Please let me knw if there is any issue.

answered by Loyal (6.5k points)
In second case, why are you not taking the time for address translation?

2nd case is not about address translation.It is about whether instruction is in mainmemory or not.depending on that we have two cases where you see we have InstructionExceTime when in memory which include full instruction execution along with translation(as calculated in case 1)

should not we consider page fault when there is tlb miss why we are considering it to be separate
chk once more

here page fault is calculated when tlb miss

but thing I notice, it is only calculating when the instruction not in main memory.rt?
yes page fault will be calculated when instruction will not be in main memory instead of tlb miss.

In the above answer,

 =TLB hit(CPU time+2*MemoryAccessTime)+TLB miss(2*MemoryAccessTime + (CPU time+2*MemoryAccessTime))

When a  mis occur then we access two page tables,after that we got physical address,now we should do one more memory reference to read that memory and then we should add + (CPU time+2*MemoryAccessTime))

Can some one clarify on this?


@ rahul sharma 5

this answer is not correct. Chk selected ans

+7 votes

Average instruction execution time $= (100+0.9(2*150)+0.1(4*150)+\frac{8*10^{6}}{10^{4}})$ns

$\Rightarrow 1230$ns.

Explainations -

  • $2$ memory accesses if page is found in TLB.
  • $4$ memory accesses if page is not found in TLB. Additional $2$ memory accesses just because of 2 level page. 2 Memory accesses for 2 page tables would be there on TLB miss.

Answer is D.

answered by (91 points)
edited by
+2 votes

Given  - 
memory access time (MA)= 150ns
TLB HIT Rate (ht) = 90%
No.
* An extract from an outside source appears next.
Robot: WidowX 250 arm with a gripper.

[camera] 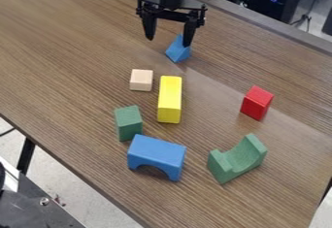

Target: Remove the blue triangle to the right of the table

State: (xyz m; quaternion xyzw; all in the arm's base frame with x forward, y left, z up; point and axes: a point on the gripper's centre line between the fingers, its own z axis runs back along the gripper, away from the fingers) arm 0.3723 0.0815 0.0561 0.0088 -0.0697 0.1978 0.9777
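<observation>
My gripper hangs at the upper middle of the camera view, open, with its two fingers spread wide. The blue triangle lies on the wooden table just below it, mostly under the right-hand finger, which covers part of its upper right side. Whether that finger touches the triangle, I cannot tell.
Below the triangle are a beige cube and a yellow block. A red block sits to the right. Nearer the front are a green block, a blue arch and a green curved block.
</observation>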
Of Levels in paging scheme (k) = 2
Page Fault Service Time (Pf) = 8 milli sec
Page Fault Rate (Pr)= 1/10000

TLB search time= negligible = 0

page fault service time when pagefault  Pf*Pr = 800ns

Instruction Access time (IAT)= 100ns +2*(MA) = 400ns

(hierarchical way )

EAIT = TLB search time  + (TLB MISS * 2 level memory access time) + (page fault service time when pagefault) + Instruction Access time

EAIT= t + (1 - ht) (k*MA) + IAT + (Pr*Pf)
         = 0 + (1-0.9)(2*150) + 400 + (800)

       = 0 + (0.1)(2*150) + 400 + (800) = 30 + 400 + 800

          = 1230 ns

answered by Active (2.4k points)
edited by
where have u taken tlb hit?

TLB search time is time when page is found in Tlb

0 votes

T(memory access avg) = .90(150) + .1(150+150+150) = 180 (150- level1, 150-level2 and 150-memory) 
T effective = 100+ 2* 180 + 1/10000* 8* 10^6 = 1260. 
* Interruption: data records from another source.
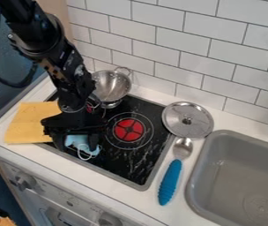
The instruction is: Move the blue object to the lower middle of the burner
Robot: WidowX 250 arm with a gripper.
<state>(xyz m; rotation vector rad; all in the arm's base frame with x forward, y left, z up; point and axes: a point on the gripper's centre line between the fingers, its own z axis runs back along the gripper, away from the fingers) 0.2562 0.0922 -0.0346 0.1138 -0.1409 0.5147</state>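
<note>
Black robot tool (77,143) over the front-left of a black stovetop (133,163); cannot tell whether it grips anything. The blue object (76,140) lies directly below it, left of the red burner (128,129). Yellow cloth (27,123) sits left of the tool.

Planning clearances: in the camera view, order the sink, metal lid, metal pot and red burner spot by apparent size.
Sink, cropped by the edge
Metal lid
Metal pot, partly hidden
Red burner spot

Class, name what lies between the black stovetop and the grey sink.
A blue-handled spoon and, farther back, a metal lid lie there, as the camera view shows.
</note>
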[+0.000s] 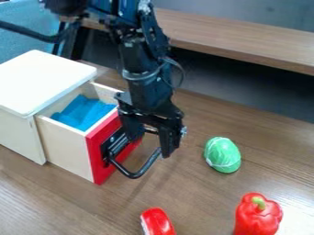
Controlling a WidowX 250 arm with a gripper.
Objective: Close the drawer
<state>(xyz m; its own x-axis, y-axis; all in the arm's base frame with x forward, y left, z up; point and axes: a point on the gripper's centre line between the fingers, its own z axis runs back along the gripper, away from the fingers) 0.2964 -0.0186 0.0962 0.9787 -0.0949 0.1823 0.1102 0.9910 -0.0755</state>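
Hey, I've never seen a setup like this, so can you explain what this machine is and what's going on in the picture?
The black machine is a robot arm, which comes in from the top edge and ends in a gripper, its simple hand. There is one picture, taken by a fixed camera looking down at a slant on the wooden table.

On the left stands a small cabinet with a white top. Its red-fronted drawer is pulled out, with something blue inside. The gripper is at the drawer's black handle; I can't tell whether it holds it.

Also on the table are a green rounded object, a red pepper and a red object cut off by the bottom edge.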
answered by Active (3.4k points)
0 votes
EAIT = CPU time + 2*(EMAT)

EMAT= (VA addr to PA addr) + (Access the byte from PA)

          = TLB access time + (1-TLB hit rate)(2*memory access time) + memory access time + (page fault rate * page servicing time)
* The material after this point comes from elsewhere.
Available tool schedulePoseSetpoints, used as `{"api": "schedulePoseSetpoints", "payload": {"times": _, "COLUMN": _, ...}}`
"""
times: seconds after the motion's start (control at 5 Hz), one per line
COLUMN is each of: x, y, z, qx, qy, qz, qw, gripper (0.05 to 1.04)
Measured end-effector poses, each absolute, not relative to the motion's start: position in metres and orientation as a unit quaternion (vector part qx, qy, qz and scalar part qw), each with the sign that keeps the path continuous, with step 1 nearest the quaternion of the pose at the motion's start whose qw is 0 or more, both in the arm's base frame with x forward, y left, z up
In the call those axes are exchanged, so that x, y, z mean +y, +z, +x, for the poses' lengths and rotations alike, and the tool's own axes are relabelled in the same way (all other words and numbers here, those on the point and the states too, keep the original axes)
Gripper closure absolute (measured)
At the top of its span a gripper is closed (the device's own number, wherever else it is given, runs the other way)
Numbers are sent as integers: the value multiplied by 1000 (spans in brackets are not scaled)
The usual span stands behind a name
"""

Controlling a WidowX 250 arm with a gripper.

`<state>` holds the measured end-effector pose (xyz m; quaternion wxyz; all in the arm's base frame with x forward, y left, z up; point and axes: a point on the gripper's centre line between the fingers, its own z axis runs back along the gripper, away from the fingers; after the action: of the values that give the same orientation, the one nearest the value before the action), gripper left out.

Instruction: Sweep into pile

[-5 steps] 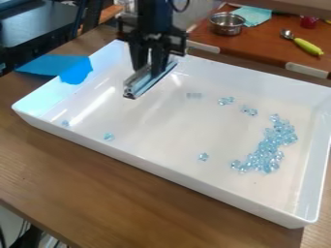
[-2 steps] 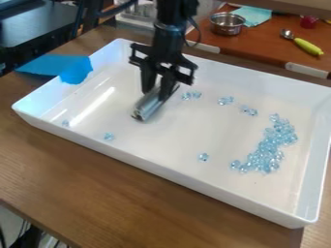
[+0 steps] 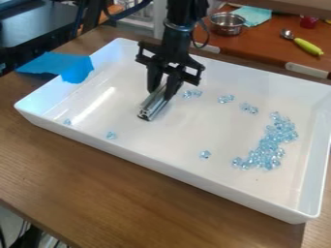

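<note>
The black gripper [image 3: 164,91] hangs over the left-centre of the white tray [image 3: 213,181], shut on a silver metal bar [image 3: 154,105] that slants down toward the front left. Just right of the gripper lies a small cluster of clear blue beads [image 3: 192,93]. Farther right are two more small clusters, and the main pile of beads [image 3: 266,147] curves along the tray's right side. Single beads or tiny clumps rest at the front centre [image 3: 205,154], front left [image 3: 111,135] and far left [image 3: 67,122]. Whether the bar touches the tray floor I cannot tell.
Blue tape [image 3: 76,69] covers part of the tray's left rim. The tray's raised walls surround the beads on a wooden table [image 3: 129,193]. Behind, a brown surface holds a metal bowl [image 3: 227,23], a teal cloth [image 3: 253,15] and a spoon with a yellow-green handle [image 3: 308,46].
The gripper and bar have moved right and toward the front, with the bar now lower in view. The cluster beside the gripper shows more clearly. The tray has shifted very slightly.
</note>
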<state>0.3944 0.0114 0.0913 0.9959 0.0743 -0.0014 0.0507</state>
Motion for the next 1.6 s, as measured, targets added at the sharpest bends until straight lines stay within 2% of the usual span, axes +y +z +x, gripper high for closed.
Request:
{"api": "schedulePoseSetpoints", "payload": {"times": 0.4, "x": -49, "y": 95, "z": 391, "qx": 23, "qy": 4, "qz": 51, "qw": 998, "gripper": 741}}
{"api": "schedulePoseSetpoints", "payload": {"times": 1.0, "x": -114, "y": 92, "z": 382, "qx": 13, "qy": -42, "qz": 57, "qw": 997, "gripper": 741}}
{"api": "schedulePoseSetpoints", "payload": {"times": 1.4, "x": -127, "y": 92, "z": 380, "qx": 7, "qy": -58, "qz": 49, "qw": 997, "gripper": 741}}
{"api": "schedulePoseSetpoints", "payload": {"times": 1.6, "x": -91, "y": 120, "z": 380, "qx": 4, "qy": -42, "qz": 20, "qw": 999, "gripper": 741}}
         = 0 + 0.1(2*150) + 150 + (1/1000)(8 msec)

         = ( 30+150+800 ) n sec

         = 980 nsec

   EAIT = 100 + 2(980)

            = 2060 nsec (final answer)
answered by (155 points)

[the page fault rate is one in every 10,000 instructions.]




Remember, the time that we are calculating is "per instruction" or for One single instruction.
Page fault means the process page that CPU wants to access is not present in the main memory and thus needs to be copied into main memory from SECONDARY MEMORY.
Now, when the memory was accessed for the first time, [A/Q:  An average instruction takes 100 nanoseconds of CPU time, and two memory accesses.] at that time only Page fault was resolved and the required instruction was brought in the main memory. So, even if we need two memory access for one instruction, the page fault service needs to be included ONLY ONCE as for the second memory access the same instruction is being accessed which is deemed to be present in the memory on second access.
You have taken the Page fault service time twice. It needs a correction, So subtract 800 from your answer to get 2060-800= 1260.


i dont agree.
0 votes


Main Memory Access Time with page fault: =  Disk Access Time due to Page Fault + Main Memory Access Time without page Fault

= $ \Big( \dfrac{1}{10000}  \times (8 \times 10^6)\Big )+ \Big( (1- \dfrac{1}{10000})  \times 2 \times 150 )$ 

= $800 + 299.97$

= $1099.97$

MM Access Time without pagefault = 2 * 150 =300 (Because Mentioned An average instruction takes 2 memory accesses)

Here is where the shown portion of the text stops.